| ||||||||||
|
Hayatım Değişti Klubü ve Serbest Kürsü İNSAN HAYATINDAKİ 7 EVRE Konusunu hayatimdegisti.com Konuğumuz olarak inceliyorsunuz hayatimdegisti.com sitemizde yaşamınızı hemen degistirecek bir cok telkinli hipnoz mp3 vardir tesaduf eseri de buradaysanız mutlaka inceleyiniz üst link TelkinCD tıklayınız 1. devre, Ay tarafından yönetilen çocukluk evresidir. 0 ile 7 yaş arası sürer. Burada kişilik kendine ait geçmiş yaşamındaki otonom, sürekli tekrarlayan hareketler ile kendisini ifade eder. Çocuk üzerinde dişi gücün hakimiyeti belirgindir. Annenin...! Anne hem onun en büyük koruyucusu, ...

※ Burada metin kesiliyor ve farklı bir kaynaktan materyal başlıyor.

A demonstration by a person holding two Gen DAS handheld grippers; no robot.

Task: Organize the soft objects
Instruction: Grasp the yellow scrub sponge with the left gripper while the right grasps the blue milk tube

ayrıca bu konularda arama yapan konuklarımız var Serbest Kürsü telkin cd indir izle İstanbul Serbest Kürsü nerededir kimdir Serbest Kürsü çekirdek inanç temizliği İzmir bursa Serbest Kürsü hipnoz Serbest Kürsü olumlama seminerleri eğitimi çaresi tedavisi Serbest Kürsü hakkında bilgi bilinçaltı telkin cd telkin mp3 Serbest Kürsü kuantum düşünce kitap haberi
![]() |
![]() ![]() | LinkBack | Seçenekler | Stil |
|
![]() | #1 (permalink) |
Super Moderator ![]() Üyelik tarihi: Jan 2013
Mesajlar: 2,480
Tesekkür: 2,848
1,792 Mesajinıza toplam 3,354 kez İyi ki varsın demişler.İyi ki varsınız iyi ki varız.
![]() ![]() ![]() | ![]() 1. devre, Ay tarafından yönetilen çocukluk evresidir. 0 ile 7 yaş arası sürer. Burada kişilik kendine ait geçmiş yaşamındaki otonom, sürekli tekrarlayan hareketler ile kendisini ifade eder. Çocuk üzerinde dişi gücün hakimiyeti belirgindir. Annenin...! Anne hem onun en büyük koruyucusu, hem de 7 yaşından sonra işlemeye başlayacak olan karmik kişiliğinin geliştiricisidir. Bu döneme, Chandra veya Selena dönemi deriz. Çocuk geçmiş yaşamlarından getirmiş olduğu kişiliğini hatırlayabilir. Bilinç tam anlamı ile kapanmamış, bu yaşamdaki karma henüz başlamamıştır. Bu dönemlerde sebepsiz korkular, otomatik davranışlar, daha önce görmediği farklı nesnelerden korkma, kendi lisanı dışında farklı bir lisan konuşmaya çalışarak nesne ve objelere farklı sembol ve isimler takmak hep bu zamana özgüdür. Çocuk bazen yatağından haykırarak kalkar. Kimsenin tanımlayamadığı varlıklar ile konuşmaya çalışır. Geçmiş yaşamındaki kişiliğini sanki bir masal kahramanı imiş gibi anlatmaya çalışır. Bu aşamada çocuk üzerinde yapılacak analiz, horoskopu ile beraber bireyin nasıl bir samsara döngüsü içinde olduğunu bizlere gösterir. Önemli olan bu dönemdeki çevreden alınan bilgiler değil, çocuğun içinden gelen, bilinçaltı bilgiler ve etkilerdir. Bazı alerjiler, sebepsiz yüksek ateş, halüsinasyonlar ve bedendeki doğum izleri geçmiş yaşam travmaları hakkında çok açıklayıcı bilgiler verir.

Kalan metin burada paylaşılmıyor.